What to expect: it appears under "What you're tracking," and ODyn begins comparing your data before and after the start date.
Confirm a change ODyn detects
1. When ODyn notices an intervention-shaped change in your logged data — a new drop, a persistent altitude shift — it surfaces it as a candidate to review. 2. Tap Track it to keep it (or Add detail first), or Dismiss it.

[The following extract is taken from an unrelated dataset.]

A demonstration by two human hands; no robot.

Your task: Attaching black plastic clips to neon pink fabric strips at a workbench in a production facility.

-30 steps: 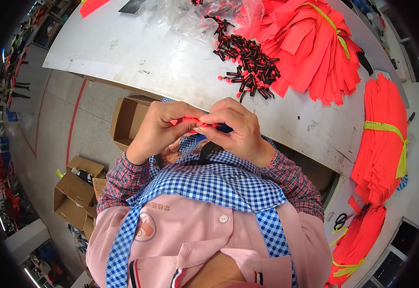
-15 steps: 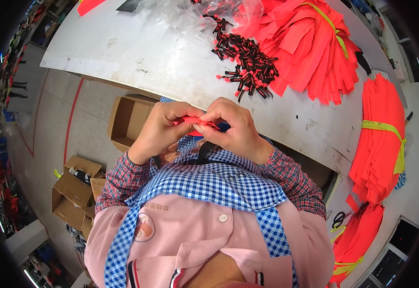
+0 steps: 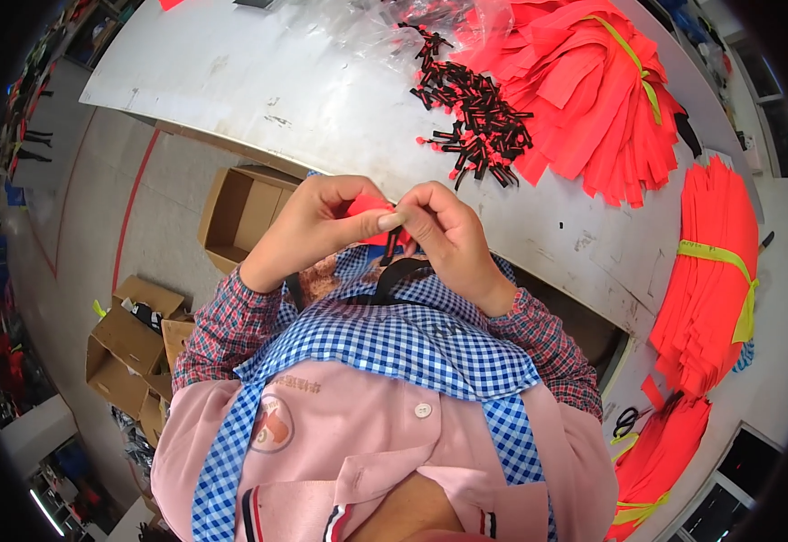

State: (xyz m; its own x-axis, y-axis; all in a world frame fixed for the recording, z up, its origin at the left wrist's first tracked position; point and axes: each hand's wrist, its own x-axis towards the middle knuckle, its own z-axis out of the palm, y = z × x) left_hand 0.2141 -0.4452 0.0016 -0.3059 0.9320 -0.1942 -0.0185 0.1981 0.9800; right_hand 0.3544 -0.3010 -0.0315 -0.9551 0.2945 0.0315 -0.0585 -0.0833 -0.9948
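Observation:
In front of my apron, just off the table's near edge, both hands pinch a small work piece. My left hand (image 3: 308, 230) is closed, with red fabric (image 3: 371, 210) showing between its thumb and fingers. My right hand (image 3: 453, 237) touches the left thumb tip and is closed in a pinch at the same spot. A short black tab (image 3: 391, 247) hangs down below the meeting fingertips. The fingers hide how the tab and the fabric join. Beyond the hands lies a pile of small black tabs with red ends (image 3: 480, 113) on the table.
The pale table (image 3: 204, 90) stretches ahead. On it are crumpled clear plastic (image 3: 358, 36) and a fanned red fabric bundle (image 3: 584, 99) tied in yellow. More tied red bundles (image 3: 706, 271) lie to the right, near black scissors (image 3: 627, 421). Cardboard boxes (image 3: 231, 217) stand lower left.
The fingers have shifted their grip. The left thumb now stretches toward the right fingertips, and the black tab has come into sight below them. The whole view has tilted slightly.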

What to expect: confirmed candidates become tracked experiments, just like ones you log yourself.
Check in
1. On a tracked experiment, tap how your vision feels — better, same, or worse. 2. Optionally add a note.
What to expect: your subjective read, tethered to the objective data so it never floats free.
See your before/after
1. Open an experiment. 2. Review the baseline-vs-active comparison — IOP and spike frequency — and your check-ins.
What to expect: an honest, observational look at what shifted. Treat it as a signal to discuss with your doctor, not proof of cause and effect.